INFORMATION SUPPLIED
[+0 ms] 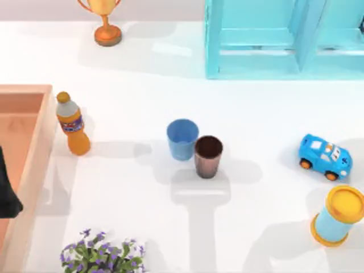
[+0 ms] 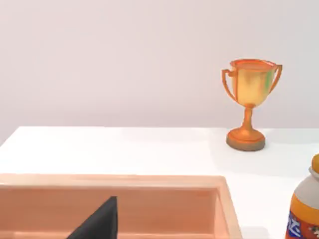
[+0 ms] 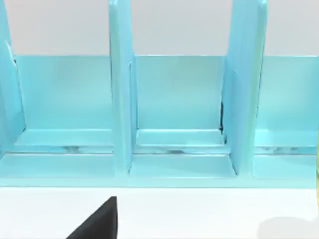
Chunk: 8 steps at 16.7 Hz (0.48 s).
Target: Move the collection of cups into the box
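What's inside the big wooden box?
No cups. The box shows bare reddish-brown floor, with a dark part of the left arm over it. Its left part runs out of view.

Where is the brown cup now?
In the top view, the brown cup stands near the table's middle, touching the light blue cup on its left.

Light blue cup (image 1: 182, 139) and ribbed dark brown cup (image 1: 208, 156): upright, touching, mid-table, brown at blue's four o'clock. Wooden box (image 1: 35, 149) at nine o'clock, open-topped, reddish-brown inside.
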Each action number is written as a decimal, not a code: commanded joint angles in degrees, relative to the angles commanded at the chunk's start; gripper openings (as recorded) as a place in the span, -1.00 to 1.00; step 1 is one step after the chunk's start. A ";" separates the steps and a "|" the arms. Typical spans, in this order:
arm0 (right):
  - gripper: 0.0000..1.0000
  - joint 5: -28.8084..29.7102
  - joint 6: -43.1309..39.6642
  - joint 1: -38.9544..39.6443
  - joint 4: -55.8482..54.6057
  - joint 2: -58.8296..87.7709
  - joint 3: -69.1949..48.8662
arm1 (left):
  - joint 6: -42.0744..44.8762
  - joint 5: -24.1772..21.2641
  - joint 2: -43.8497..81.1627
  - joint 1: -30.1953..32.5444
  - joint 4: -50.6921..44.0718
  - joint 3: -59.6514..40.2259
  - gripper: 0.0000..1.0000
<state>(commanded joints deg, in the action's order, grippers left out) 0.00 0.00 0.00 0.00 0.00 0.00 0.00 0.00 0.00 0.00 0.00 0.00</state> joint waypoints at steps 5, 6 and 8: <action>1.00 0.00 0.00 0.00 0.00 0.00 0.00 | -0.80 0.08 3.05 0.65 -2.07 -3.15 1.00; 1.00 0.00 0.00 0.00 0.00 0.00 0.00 | -1.40 0.14 5.28 1.11 -3.59 -5.51 1.00; 1.00 0.00 0.00 0.00 0.00 0.00 0.00 | -2.99 0.29 11.10 2.32 -7.56 -11.73 1.00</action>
<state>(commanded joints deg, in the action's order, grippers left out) 0.00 0.00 0.00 0.00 0.00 0.00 -2.99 0.29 11.10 2.32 -7.56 -11.73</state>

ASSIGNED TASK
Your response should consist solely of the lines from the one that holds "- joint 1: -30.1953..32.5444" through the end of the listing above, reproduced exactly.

RESULT FOR THIS EXERCISE
  - joint 1: -30.1953..32.5444
  - joint 4: -50.6921..44.0718
  - joint 3: -59.6514..40.2259
  - gripper: 0.0000..1.0000
<state>(commanded joints deg, in the action's order, grippers left out) 0.00 0.00 0.00 0.00 0.00 0.00 0.00 0.00 0.00 0.00 0.00 0.00</state> joint waypoints at steps 5, 6 and 8: <action>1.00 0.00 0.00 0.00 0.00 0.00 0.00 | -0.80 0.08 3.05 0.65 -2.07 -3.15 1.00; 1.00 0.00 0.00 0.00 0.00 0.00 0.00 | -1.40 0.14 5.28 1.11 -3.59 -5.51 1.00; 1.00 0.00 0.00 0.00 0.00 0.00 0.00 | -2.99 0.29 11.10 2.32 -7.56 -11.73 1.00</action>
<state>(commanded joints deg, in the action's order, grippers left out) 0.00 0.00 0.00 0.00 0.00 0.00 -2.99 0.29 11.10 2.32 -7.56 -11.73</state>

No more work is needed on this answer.